Medellin v. Texas: Another Set of Early Thoughts

Medellin v. Texas: Another Set of Early Thoughts

As lead counsel on the scholars’ amicus brief in support of Texas, I am not entirely unbiased here. But when one can get scholars with as diverse views of executive power as John Yoo and Erwin Chemerinsky to sign on to a brief arguing that the President has gone too far, it shouldn’t be entirely surprising to find that the Court agrees. Here are some early thoughts on the opinions:

1. This opinion certainly gives aid and comfort to those who have argued for a general presumption that treaties are not self-executing, although it might be a stretch to say it holds as much. The Chief’s majority opinion does strongly reject the dissenters’ opposite presumption, and that is important in itself. But keep in mind that the Chief carefully distinguishes between the different ways that treaties may or may not be self-executing. The Vienna Convention is plainly self-executing in that it binds the Houston police to give warnings without further implementing legislation, and it may be self-executing in the sense that individuals can assert violations on their own in court (the Court doesn’t decide). What the Court rejects is that the ICJ’s judgments under the treaty are self-executing in the sense of being directly enforceable in domestic courts.

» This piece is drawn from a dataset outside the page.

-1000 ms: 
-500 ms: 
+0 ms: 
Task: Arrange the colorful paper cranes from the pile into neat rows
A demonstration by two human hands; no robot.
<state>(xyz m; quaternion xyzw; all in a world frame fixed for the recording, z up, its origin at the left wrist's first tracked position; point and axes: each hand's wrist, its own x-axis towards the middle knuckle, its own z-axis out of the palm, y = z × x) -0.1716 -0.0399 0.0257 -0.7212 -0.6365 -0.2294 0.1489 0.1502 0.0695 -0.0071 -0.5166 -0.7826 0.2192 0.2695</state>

But Medellin was on unusually weak ground here to argue otherwise, given that the Executive had taken the position that such judgments are not self-executing, and both the Executive and the Court (in Sanchez-Llamas) were on record that the judgment to be enforced was incorrect on the merits. These things are going to have to be fought out treaty by treaty, which is probably the right result.

2. The presidential power holding, although it takes a back seat to the self-execution holding in the majority opinion, may be more sweeping in at least one sense. The Court holds pretty categorically that the President lacks power unilaterally to execute a treaty that is otherwise non-self-executing. In fact, the Court says that a determination that the treaty is non-self-executing means that Congress has implicitly disapproved actions to execute the treaty, placing presidential actions to execute it in Category 3, not 2, under Youngstown. Given the broad and amorphous nature of many of the non-self-executing treaties to which we are parties—think of some of the more open-ended trade or human rights instruments—a contrary holding would have been a broad grant of power to the President indeed.

3. The majority also takes what seems to be a major bite out of the sole executive agreement cases like Garamendi, Dames & Moore, and (looking further back) Pink and Belmont. Chief Justice Roberts says that these cases “involve a narrow set of circumstances” concerning the settlement of claims against foreign nations. It will be harder, in future, to cite Garamendi and Dames & Moore for open-ended presidential authority to create binding federal law by sole executive agreements without congressional action.

4. The internationalism of Justice Breyer’s dissent is really quite striking, as is the extent to which this case replicates the usual left-right split on the Court. (Justice Stevens concurs in the result, but his heart seems to be with the other liberals in dissent.) I think that’s unfortunate. The legal question dividing the Court in Medellin concerned the domestic effect of international law, and the allocation of authority between domestic and supranational courts. That should be a left-right issue only on the most cynical view of international law, which is that it provides a vehicle to achieve more liberal results on issues like the death penalty than the domestic political consensus would otherwise stand for. But even if we take that view, the truth is that both liberals and conservatives have things to gain and things to fear from increasing or decreasing the influence of international law and institutions in the domestic legal system. Free market conservatives may approve (and liberals disapprove) of decisions by supranational trade tribunals rejecting local environmental or labor laws, for instance. Reasonable people can differ about the extent to which we should open up the domestic legal system to international law and courts, but they should not differ on the traditional left-right grounds.